Are these projects just html/css type? static websites
Mostly. I do pretty much only web dev (although I do some PC apps). Not all my sites are static though, I have done some server ones with Node and also Apache 2.
If you mean the prettier extension, it does some other languages as well.
I was confused at first, but I think it's an open call to all projects. Perhaps just best coding practices?
Either way, doesn't hurt to add some if you've got some good ones you do :)!
Here's my perspective from general component organization standpoint (front-end projects)
I try to apply organize the codebase in the following structure:
common - used for common pure components that have no state
layout - for components concerning the layout of the page like footer, navbar, page-layout
modules - self contained modules or pages, it can also be called features, I try to employ domain driven design here
providers - react specific, higher order wrappers that provide either setters or getters
utils - reusable utility functions
services - core functionality classes or functions
assets - all local images and other files
store - used for holding the global store
constants - constant values like resource urls, configuration variables
I just put all the files in the same folder until there's too many of them and then I start organizing. When you have a bunch of different files you know your program will need, it's much easier to come up with a structure that looks organic and makes sense.
Write isolated until it gets messy and at leest somewhat working. Then make it embedable in some large project but still working isolated, then try, try on large scale, fix, bytify, repeat. :D Happy coding!

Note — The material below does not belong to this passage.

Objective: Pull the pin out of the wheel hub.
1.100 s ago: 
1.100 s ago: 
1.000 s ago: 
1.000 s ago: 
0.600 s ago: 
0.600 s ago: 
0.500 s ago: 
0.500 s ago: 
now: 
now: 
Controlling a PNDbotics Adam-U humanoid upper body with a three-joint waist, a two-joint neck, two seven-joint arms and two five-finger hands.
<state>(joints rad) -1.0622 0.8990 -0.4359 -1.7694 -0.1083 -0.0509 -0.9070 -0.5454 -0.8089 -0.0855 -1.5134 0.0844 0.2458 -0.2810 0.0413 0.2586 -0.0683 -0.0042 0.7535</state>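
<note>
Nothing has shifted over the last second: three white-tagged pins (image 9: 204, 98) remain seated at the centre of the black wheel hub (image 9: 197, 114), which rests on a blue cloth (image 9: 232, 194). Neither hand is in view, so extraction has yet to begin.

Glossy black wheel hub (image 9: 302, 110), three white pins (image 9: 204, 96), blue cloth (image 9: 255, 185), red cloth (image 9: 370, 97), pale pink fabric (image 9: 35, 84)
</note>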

I am still green 'round the edges. So I can't give you the 411 on everything. But I can say that perhaps the easiest thing to execute at this level is following proper file hierarchies and naming conventions. There's standards for most projects, but you can also follow the leader if you're learning from a tutorial. I'd cross-reference with the docs of whatever you're using though, to double check you're not forming bad habits. Or just look at other projects, scan 'em on GitHub/Lab. You can see what others are doing, and how your fledgling code stands up.
I used to setup projects in their entirety before adding code. But now I'm just adding folders as I go, to reduce file bloat. I think in the future I might utilize the former, but I'm still learning so I'm not hurting over using the latter. I guess the simplest thing to consider is pair likes with likes, and have a place for everything and everything in its place.